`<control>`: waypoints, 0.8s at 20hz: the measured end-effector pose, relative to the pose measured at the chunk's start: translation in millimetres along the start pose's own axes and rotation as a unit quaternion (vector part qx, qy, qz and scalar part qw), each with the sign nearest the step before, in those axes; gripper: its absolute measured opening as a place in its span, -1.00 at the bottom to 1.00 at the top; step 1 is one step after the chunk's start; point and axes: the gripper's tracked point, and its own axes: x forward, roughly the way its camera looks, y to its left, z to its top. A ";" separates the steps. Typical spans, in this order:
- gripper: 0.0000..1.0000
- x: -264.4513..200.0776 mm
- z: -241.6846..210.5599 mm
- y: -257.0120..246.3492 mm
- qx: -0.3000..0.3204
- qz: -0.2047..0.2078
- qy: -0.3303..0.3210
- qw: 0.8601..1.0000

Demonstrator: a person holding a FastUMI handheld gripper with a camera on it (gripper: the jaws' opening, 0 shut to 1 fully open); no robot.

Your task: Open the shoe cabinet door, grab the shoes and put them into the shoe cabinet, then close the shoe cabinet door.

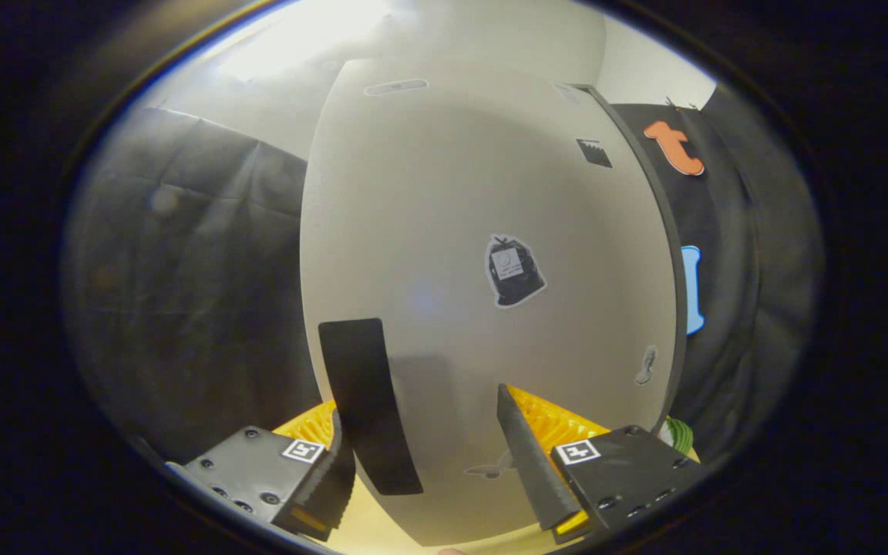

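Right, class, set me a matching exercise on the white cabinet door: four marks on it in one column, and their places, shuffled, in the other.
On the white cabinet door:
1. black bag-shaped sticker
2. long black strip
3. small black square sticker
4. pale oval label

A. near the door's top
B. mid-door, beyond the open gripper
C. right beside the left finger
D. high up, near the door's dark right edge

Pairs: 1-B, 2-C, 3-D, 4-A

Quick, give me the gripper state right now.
Gripper: open, holding nothing; its fingers straddle the dark handle strip on the white cabinet door just ahead.
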 end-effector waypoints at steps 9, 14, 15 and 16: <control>0.87 32.3 -5.3 12.5 -0.002 -0.040 -0.010 0.999; 0.88 50.7 -8.4 17.5 -0.009 -0.069 -0.015 0.997; 0.88 53.4 -8.9 18.8 -0.011 -0.074 -0.017 0.997; 0.88 54.4 -10.7 20.4 -0.011 -0.079 -0.018 0.997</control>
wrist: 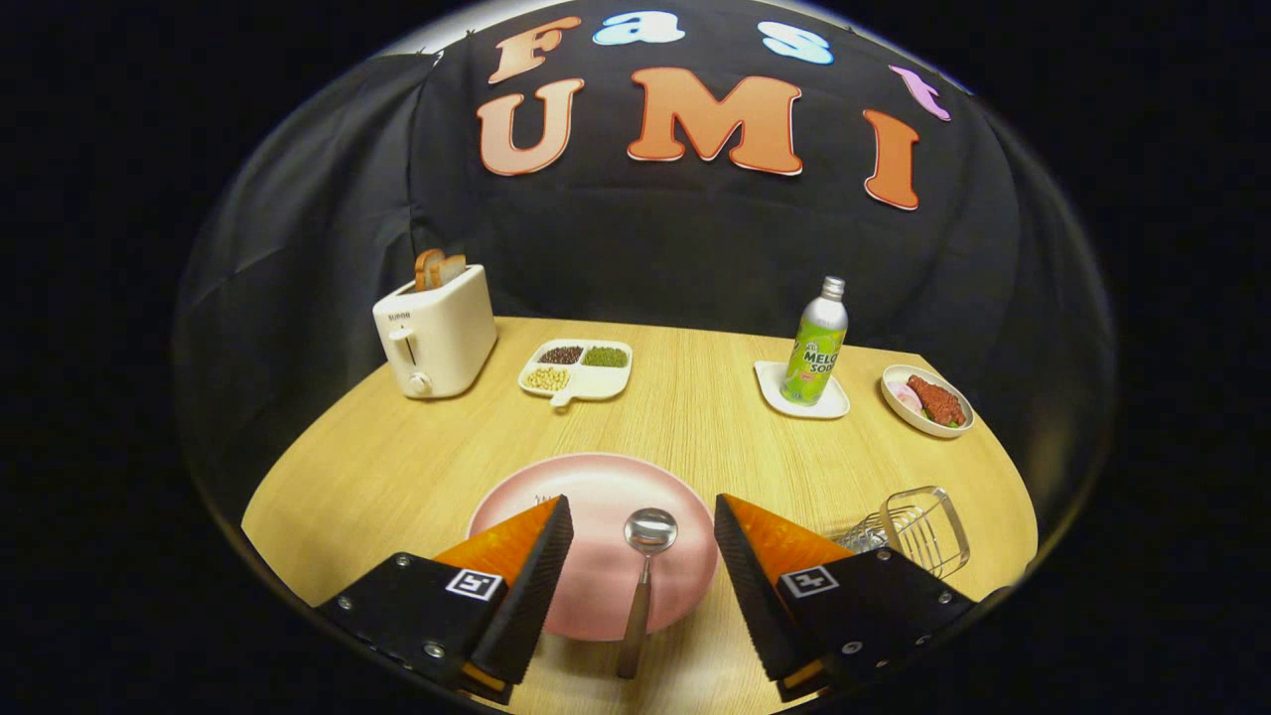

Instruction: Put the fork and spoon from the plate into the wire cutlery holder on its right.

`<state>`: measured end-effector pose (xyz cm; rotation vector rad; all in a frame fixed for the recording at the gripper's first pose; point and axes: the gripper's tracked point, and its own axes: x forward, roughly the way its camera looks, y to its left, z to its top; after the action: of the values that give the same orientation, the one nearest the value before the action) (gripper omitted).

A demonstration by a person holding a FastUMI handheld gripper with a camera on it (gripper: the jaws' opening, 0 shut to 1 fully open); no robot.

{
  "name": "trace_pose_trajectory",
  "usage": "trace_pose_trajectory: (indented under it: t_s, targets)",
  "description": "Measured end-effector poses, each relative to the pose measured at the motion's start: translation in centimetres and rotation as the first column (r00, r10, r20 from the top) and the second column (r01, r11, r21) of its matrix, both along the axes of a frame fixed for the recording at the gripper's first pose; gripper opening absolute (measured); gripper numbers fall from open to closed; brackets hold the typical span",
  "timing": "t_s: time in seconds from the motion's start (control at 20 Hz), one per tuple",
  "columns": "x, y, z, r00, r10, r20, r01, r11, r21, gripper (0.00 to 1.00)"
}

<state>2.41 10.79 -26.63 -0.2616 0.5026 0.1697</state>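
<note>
A pink plate point(596, 487) lies on the wooden table just ahead of my fingers. A metal spoon point(643, 576) rests on it with its bowl pointing away and its handle reaching over the plate's near rim, in the gap between my fingers. The tines of a fork point(544, 500) peek out from behind my left finger; the remainder of the fork is hidden. The wire cutlery holder point(918, 531) stands to the right of the plate, beside my right finger. My gripper point(643, 508) is open, hovering over the plate and holding nothing.
At the back of the table stand a cream toaster point(435, 338) with bread slices, a divided dish of beans point(576, 369), a green soda bottle point(816, 343) on a white tray, and a small bowl of food point(927, 399). Black cloth walls surround the table.
</note>
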Motion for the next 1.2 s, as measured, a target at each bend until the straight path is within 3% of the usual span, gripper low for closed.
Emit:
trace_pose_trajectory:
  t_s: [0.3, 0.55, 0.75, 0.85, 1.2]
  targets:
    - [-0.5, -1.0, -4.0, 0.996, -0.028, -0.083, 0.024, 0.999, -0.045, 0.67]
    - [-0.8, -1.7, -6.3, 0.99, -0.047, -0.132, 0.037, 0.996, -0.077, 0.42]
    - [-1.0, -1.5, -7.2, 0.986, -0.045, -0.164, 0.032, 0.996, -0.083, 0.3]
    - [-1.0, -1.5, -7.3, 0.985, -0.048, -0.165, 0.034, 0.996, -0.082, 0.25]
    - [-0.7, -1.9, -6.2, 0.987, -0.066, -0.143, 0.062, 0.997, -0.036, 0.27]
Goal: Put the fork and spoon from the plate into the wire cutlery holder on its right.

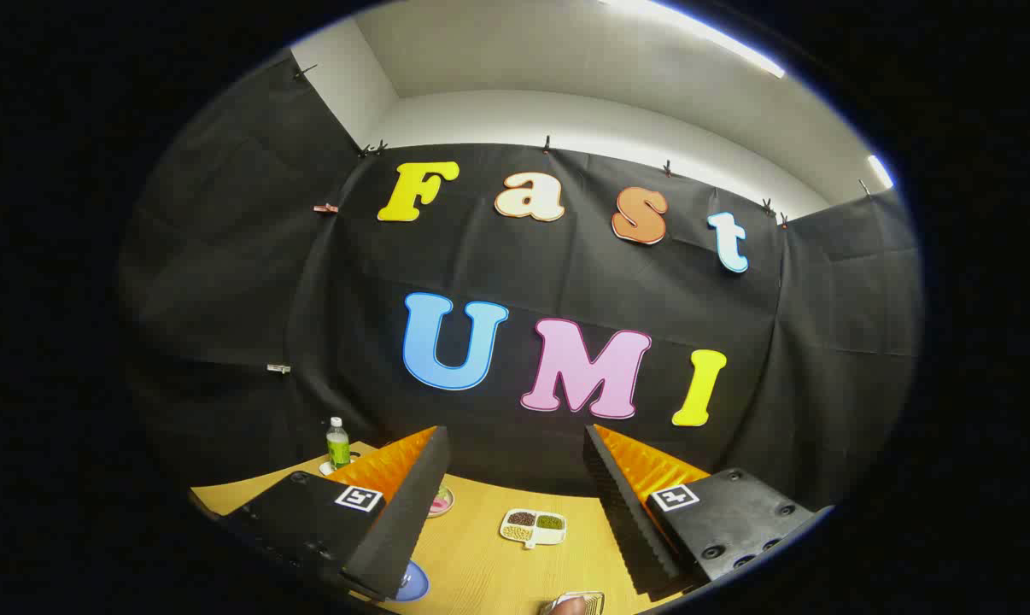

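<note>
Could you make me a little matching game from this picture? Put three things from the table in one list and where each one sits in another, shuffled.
Things:
1. small clear plastic bottle with a green label
2. white three-part dish of beans
3. flat blue round disc

Places:
A. peeking out from under the left finger, near its base
B. beyond the left finger, at the far side of the wooden table
C. on the table between the two fingers

Pairs: 1-B, 2-C, 3-A.

The claw is open, its fingers spread apart and holding nothing.
</note>
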Motion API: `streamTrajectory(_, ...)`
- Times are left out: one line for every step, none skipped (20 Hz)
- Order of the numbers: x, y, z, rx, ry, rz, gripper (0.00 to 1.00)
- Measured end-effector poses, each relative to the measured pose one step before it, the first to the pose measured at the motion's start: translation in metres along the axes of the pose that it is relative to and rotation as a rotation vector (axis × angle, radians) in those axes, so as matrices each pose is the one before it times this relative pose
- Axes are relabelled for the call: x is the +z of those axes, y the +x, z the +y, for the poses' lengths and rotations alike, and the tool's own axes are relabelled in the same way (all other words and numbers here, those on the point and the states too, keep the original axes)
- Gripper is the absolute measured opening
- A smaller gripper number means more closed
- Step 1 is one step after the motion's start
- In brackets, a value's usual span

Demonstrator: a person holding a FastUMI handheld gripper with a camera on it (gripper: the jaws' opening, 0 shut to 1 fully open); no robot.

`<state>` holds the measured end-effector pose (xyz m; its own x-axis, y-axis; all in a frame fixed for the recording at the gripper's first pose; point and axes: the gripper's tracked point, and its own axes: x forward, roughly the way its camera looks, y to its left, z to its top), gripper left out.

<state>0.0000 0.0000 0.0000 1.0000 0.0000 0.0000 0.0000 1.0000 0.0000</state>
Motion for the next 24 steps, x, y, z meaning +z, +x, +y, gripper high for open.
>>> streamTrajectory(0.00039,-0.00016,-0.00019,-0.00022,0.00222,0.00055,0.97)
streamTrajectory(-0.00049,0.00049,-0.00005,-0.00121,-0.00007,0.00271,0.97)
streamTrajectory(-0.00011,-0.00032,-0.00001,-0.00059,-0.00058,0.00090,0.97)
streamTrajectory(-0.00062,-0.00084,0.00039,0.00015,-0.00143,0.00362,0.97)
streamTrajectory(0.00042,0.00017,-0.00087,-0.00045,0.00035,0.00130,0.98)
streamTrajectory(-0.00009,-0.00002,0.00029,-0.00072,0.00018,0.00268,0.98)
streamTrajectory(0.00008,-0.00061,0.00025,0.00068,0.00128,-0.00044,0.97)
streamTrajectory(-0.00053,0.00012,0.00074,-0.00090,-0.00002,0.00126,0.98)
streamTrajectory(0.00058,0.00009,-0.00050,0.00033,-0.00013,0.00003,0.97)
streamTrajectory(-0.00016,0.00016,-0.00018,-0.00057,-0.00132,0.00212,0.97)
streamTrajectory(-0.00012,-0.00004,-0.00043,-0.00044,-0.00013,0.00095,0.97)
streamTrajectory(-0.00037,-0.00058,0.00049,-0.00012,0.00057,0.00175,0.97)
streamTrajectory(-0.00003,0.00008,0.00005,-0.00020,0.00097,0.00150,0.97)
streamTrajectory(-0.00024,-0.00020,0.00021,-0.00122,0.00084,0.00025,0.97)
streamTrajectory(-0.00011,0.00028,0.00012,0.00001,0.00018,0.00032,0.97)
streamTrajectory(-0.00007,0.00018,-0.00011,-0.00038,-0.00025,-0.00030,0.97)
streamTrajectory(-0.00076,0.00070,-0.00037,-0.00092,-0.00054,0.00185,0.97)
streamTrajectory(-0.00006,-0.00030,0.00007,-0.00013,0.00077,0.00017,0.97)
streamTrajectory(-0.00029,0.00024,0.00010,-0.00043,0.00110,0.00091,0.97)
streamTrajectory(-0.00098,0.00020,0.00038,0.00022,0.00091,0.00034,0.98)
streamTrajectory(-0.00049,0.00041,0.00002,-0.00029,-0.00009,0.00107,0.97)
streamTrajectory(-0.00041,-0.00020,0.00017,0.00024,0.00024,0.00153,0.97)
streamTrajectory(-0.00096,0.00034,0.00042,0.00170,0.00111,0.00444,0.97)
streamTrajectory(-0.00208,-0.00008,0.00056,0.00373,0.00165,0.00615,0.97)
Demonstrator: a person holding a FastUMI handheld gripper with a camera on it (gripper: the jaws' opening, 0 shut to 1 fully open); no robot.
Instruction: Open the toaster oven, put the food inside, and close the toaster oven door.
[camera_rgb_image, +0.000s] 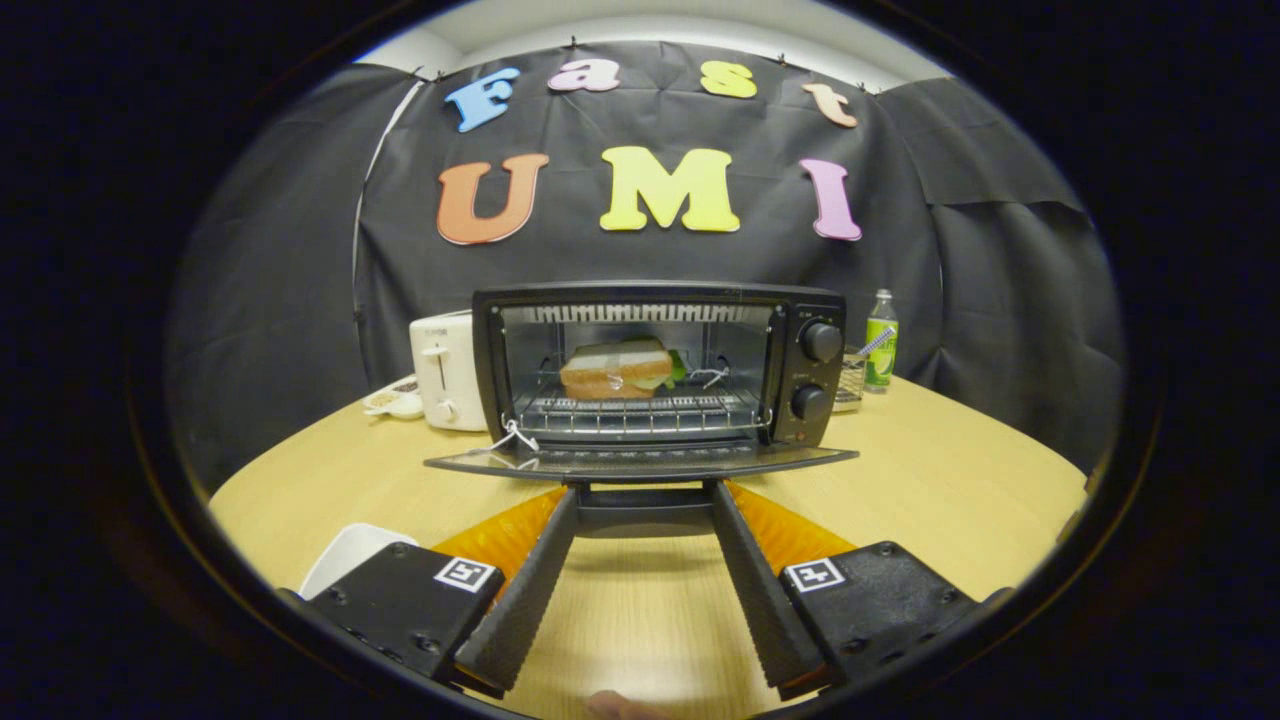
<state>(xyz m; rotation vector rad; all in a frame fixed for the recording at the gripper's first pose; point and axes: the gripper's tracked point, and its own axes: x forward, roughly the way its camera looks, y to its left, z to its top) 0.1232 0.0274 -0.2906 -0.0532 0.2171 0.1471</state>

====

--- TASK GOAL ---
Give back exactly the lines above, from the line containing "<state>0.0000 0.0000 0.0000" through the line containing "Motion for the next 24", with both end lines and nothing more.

--- RESPONSE BOX ---
<state>0.0000 0.0000 0.0000 1.0000 0.0000 0.0000 0.0000 1.0000 0.0000</state>
Motion for the next 24 steps, x, y, z meaning +z, +x, +y, gripper high for open.

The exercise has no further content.